Ritual attaumate yang dilaksanakan selama empat puluh malam. secara historis bermula pada kematian Syarifah Fatimah (anak perempuan Sayyid Jalaluddin) dilakukannya attaumate dengan pengajian, berzikir, dan suru ammaca sebagai bentuk doa mengantar almarhum/almarhumah ke beberapa alam yang harus dilewati sampai ke alam kubur. Keluarga yang ditinggalkan melakukan pengajian dan pembacaan Tul Kiyamah selama empat puluh hari dengan berbagai proses di dalamnya, setelah sampai pada hari keempat puluh merupakan hari puncak dari rangkaian attumate. Keluarga yang ditinggalkan menyediakan sebuah alat-alat perabot rumah tangga seperti tempat tidur, kursi, lemari, pakaian, makanan-makanan yang istimewa, alat-alat yang digunakan sehari-hari serta sesuatu yang dianggap bermanfaat untuk diserahkan dan dipersembahkan ke-anrong gurunya atau guru pabacanya sebagai sedekah. Proses ini sebenarnya lebih kepada mengembalikan mahluk hidup ke alamnya semula sesuai proses penciptaannya selama 40 hari sampai ditiupkan rohnya.

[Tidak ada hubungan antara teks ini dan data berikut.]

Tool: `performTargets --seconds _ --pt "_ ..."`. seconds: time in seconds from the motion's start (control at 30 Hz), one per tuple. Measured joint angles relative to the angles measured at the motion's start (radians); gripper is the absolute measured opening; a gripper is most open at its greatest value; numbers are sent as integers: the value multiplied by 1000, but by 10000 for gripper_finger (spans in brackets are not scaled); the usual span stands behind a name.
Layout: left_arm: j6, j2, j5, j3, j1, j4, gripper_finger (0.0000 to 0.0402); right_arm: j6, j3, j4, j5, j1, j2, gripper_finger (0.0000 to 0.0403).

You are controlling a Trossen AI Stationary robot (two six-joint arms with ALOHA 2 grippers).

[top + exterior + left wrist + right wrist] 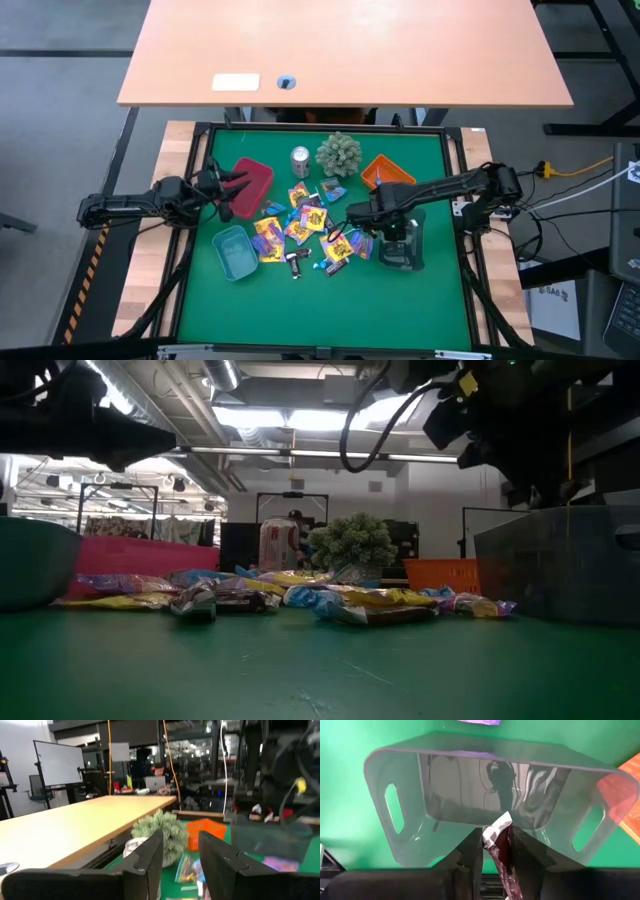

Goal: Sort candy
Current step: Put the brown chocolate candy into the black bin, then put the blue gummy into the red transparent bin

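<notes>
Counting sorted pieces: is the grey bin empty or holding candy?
Empty: the grey bin shows a bare floor; the right gripper holds a dark candy bar above it.

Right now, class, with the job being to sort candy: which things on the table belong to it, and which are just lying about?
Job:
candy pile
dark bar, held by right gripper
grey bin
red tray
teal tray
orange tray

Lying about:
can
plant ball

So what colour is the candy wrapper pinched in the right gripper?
Dark maroon-brown with a silvery crimped end: the candy in the right gripper over the grey tray, clearest in the right wrist view.
</notes>
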Motion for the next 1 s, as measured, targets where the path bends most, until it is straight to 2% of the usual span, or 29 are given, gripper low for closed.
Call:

Sedangkan pola jaringan keilmuan dan ajaran yang diajarkan Sayyid Jalaluddin Al-Aidid pada jalur geohistoris pesisir selatan dan laut Flores melalui jalur hubungan anrong guru dan murid. Seorang anrong guru (mursyid) akan menuntun muridnya mendalami ajaran yang peganginya berdasarkan konsep pemahaman yang diterimanya. Dalam hal ini ajaran Nur Muhammad diterapkan, dalam bentuk ritual yang berhubungan langsung dengan ilmu syariat, hakikat, tarekat, dan ma’rifat. Pola jaringan ini melalui hubungan keguruan dan ikatan kekeluargaan melalui cara perkawinan.
Penelitian ini dapat memberikan gagasan secara global yang melingkupi konteks sosial, ekonomi politik, terhadap eksistensi Sayyid Jalaluddin Al-Aidid dalam mengembangkan ajarannya dan Jaringannya terutama di kawasan geohistoris laut flores dan selat makassar. Perjalanan Sayyid Jalaluddin Al-Aidid yang bermula dari Aceh melalui Kalimantan sampai Sulawesi, menunjukkan jaringan zona dan pelayaran pada abad ke-17 yang memiliki keterkaitan jalur perdagangan, pelayaran, dan jalur rempah, yang memposisikan Makassar sebagai entry point yang menghubungkan antara kawasan timur dan barat serta Nusantara.